The microscopic role of deformation in the dynamics of soft colloids

TL;DR

This study introduces a new model of soft colloids with internal elasticity to investigate how particle deformation influences their dynamics at high densities, revealing complex behaviors and the importance of softness.

Contribution

The paper presents a novel polymer ring model incorporating particle deformation, bridging the gap between experimental observations and previous simple simulation models.

Findings

Compressed exponential decay of scattering functions at high density

Super-diffusive behavior of mean-squared displacement

Relaxation times vary significantly with particle softness

Abstract

Soft colloids allow to explore high density states well beyond random close packing. An important open question is whether softness controls the dynamics under these dense conditions.
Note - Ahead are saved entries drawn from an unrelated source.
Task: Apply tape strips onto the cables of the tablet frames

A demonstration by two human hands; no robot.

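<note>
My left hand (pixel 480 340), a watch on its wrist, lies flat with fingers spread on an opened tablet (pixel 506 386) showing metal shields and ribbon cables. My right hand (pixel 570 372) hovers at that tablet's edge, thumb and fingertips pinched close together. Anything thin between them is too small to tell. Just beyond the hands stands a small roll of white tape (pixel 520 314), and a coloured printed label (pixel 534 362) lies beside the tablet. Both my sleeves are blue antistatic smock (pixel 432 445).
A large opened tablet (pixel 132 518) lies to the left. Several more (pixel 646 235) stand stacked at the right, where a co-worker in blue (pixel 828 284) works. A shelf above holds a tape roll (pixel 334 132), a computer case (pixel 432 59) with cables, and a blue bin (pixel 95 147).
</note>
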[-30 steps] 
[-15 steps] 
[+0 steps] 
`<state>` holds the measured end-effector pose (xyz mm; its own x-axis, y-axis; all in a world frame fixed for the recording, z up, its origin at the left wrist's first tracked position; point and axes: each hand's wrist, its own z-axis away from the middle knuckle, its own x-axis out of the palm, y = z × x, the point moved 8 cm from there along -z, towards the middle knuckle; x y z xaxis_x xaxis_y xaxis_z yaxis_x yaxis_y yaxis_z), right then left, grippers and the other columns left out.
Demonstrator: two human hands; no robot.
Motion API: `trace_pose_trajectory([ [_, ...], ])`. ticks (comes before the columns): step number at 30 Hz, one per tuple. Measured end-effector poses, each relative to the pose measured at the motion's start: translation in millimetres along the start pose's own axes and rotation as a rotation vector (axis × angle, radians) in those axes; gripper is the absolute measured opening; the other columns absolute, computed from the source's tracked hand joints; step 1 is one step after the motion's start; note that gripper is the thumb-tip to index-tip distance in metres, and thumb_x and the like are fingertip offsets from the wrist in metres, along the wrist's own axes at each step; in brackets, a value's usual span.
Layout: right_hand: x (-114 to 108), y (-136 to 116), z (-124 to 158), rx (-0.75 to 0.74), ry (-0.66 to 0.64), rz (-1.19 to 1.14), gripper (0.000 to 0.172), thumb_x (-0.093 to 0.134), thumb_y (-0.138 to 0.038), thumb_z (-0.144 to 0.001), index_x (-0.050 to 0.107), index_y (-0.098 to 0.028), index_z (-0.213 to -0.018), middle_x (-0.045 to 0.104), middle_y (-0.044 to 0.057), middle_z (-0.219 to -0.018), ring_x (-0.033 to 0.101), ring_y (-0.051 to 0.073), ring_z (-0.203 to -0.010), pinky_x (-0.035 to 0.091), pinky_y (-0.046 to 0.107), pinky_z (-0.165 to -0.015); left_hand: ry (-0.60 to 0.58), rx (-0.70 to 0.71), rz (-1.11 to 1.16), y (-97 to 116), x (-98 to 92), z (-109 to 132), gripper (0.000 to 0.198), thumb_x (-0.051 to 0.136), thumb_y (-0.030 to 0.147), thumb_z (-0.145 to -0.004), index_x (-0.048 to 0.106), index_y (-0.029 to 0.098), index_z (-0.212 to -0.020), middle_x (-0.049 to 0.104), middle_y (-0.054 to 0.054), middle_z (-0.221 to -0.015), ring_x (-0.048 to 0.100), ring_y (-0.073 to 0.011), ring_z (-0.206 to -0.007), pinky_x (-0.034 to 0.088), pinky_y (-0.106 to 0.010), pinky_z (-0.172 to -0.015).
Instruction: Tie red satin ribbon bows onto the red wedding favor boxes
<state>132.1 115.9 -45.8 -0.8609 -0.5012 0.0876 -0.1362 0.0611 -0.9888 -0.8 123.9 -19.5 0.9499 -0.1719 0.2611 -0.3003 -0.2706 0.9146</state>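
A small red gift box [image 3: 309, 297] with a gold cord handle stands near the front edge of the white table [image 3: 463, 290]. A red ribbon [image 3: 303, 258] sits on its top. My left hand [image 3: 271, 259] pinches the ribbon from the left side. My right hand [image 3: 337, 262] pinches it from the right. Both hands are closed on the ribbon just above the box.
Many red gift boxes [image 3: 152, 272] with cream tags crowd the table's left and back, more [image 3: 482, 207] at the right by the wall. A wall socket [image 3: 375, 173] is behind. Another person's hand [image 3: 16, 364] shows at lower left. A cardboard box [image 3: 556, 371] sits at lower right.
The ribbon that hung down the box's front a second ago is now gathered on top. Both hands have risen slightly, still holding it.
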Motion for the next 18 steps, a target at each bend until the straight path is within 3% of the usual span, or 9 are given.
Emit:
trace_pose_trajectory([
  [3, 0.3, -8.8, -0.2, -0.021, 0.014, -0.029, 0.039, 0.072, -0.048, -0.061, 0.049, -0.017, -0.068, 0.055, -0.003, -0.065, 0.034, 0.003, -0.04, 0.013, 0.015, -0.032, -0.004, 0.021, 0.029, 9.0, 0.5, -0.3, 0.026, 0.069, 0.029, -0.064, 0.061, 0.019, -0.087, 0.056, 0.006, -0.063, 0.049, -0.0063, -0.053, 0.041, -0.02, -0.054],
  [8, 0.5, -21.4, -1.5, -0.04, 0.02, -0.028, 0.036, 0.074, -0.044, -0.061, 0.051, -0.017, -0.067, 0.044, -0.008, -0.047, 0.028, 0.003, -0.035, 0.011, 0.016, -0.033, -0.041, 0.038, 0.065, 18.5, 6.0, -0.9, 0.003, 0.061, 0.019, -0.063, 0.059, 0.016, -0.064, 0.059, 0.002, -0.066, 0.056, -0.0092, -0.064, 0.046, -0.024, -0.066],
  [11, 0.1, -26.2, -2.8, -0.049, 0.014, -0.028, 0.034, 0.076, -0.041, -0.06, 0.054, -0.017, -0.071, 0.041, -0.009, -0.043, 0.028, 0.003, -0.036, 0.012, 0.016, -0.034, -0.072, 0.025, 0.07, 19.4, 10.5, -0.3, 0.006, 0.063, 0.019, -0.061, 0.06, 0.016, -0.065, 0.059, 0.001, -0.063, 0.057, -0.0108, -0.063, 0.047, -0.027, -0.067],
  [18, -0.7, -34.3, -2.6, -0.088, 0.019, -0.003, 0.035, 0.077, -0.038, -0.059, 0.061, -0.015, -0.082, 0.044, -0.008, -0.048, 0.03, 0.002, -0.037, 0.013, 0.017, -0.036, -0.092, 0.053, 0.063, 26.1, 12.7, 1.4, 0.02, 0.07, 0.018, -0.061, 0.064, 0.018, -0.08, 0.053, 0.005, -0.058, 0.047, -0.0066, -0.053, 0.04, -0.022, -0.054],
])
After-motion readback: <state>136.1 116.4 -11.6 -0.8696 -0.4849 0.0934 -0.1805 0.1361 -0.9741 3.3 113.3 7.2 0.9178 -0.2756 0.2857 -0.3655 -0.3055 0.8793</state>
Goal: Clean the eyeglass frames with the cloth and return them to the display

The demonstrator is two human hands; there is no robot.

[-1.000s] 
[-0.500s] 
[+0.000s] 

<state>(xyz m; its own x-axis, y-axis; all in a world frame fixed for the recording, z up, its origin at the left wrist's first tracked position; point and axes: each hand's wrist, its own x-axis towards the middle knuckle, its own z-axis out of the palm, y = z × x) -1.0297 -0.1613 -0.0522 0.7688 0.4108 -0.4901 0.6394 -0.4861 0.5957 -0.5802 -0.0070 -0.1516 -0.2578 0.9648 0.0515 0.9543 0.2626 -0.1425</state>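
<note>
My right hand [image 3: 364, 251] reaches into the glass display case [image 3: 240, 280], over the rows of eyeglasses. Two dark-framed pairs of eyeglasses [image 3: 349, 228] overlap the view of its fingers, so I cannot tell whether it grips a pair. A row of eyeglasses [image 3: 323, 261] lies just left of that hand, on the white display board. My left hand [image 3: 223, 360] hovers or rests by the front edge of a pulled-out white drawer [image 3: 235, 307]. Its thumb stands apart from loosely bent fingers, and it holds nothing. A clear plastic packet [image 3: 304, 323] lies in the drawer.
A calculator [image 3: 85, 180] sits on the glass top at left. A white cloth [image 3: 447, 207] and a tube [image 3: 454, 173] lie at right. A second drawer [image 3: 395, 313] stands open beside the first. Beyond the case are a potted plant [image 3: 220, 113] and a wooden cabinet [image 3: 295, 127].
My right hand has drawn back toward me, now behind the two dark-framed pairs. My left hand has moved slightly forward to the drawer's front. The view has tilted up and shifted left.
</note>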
While experimental works reported conflicting results, numerical studies so far mostly focused on simple models that allow particles to overlap, but neglect particle deformations, thus making the concept of softness in simulations and in experiments very different. To fill this gap here we propose a new model system consisting of polymer rings with internal elasticity. At high packing fractions the system displays a compressed exponential decay of the intermediate scattering functions and a super-diffusive behavior of the mean-squared displacement. These intriguing features are explained in terms of the complex interplay between particle deformations and dynamic heterogeneities, which give rise to persistent motion of ballistic particles. We also observe a striking variation of the relaxation times with increasing particle softness clearly demonstrating the crucial role of particle deformation in the dynamics of realistic soft colloids.